Please copy each line below that contains the word "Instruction".

Items from a dataset
--- START ---

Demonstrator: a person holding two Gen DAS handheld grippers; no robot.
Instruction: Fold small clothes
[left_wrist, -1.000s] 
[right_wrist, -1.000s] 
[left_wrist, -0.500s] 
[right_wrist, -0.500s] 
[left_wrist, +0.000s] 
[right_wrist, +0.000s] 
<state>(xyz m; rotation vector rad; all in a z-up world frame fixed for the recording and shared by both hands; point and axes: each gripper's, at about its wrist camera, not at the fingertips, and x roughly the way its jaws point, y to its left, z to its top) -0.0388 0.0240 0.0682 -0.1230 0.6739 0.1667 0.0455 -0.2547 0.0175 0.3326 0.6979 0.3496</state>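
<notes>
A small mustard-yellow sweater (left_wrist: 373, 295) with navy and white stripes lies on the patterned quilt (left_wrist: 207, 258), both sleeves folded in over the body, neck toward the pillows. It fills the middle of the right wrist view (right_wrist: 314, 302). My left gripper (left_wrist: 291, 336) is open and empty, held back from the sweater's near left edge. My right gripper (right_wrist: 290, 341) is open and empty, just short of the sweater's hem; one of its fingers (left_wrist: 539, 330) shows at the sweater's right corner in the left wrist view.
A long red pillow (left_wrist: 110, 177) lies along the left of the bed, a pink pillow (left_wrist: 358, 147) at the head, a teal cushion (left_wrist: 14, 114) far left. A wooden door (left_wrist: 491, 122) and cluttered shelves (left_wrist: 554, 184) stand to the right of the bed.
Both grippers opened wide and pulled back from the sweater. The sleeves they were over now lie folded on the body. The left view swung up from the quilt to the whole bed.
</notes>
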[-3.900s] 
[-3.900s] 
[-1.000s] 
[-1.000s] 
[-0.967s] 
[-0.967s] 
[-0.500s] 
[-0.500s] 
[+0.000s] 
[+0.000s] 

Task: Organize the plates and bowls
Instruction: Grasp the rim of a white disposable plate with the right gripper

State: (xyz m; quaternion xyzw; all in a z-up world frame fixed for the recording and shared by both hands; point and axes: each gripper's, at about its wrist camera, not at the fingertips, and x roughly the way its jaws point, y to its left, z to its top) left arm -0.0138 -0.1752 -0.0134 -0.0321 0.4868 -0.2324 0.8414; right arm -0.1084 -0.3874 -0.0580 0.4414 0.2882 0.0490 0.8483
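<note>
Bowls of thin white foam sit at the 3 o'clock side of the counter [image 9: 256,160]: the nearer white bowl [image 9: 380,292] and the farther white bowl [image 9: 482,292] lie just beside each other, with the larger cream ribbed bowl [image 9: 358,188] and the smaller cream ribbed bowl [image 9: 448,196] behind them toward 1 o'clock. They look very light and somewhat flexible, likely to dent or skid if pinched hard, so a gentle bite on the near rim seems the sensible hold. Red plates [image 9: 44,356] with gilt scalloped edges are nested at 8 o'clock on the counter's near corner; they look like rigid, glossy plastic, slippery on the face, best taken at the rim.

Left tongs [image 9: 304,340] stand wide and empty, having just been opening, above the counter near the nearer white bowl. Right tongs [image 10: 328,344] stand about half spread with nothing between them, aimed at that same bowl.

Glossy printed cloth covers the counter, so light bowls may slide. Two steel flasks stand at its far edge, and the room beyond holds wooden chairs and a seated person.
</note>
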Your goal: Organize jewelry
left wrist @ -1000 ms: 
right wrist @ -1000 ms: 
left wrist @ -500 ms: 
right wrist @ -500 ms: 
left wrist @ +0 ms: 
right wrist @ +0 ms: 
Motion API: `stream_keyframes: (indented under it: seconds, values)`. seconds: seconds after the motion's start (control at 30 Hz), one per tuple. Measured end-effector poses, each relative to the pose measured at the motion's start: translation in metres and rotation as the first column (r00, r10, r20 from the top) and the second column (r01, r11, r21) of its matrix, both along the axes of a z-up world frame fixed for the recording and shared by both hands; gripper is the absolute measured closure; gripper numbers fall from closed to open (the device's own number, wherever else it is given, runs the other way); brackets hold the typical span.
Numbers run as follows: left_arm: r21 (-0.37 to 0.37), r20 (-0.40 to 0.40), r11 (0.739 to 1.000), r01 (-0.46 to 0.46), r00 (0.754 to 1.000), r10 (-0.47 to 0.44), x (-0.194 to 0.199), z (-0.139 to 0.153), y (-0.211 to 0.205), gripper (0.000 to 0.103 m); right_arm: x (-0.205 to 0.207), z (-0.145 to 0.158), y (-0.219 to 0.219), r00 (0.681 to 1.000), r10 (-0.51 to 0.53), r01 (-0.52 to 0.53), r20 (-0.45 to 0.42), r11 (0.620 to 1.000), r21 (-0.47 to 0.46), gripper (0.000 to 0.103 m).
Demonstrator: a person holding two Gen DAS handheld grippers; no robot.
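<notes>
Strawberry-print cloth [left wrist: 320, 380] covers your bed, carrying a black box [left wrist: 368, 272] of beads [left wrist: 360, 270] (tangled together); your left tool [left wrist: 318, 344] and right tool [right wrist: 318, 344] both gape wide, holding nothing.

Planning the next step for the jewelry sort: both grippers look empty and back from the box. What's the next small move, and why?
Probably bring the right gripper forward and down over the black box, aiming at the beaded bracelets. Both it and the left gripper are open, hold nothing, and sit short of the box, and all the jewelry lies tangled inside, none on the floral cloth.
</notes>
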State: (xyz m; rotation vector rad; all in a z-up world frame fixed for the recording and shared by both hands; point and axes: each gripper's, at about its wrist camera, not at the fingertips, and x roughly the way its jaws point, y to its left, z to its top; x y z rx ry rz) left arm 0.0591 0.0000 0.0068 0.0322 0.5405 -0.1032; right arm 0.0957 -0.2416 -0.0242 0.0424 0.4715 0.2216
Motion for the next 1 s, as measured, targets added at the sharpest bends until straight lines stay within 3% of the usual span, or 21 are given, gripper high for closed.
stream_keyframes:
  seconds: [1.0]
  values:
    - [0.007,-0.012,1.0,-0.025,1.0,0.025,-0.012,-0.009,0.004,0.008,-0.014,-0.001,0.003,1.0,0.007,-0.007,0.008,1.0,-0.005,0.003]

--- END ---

Answer section:
Instruction: Fold small clothes
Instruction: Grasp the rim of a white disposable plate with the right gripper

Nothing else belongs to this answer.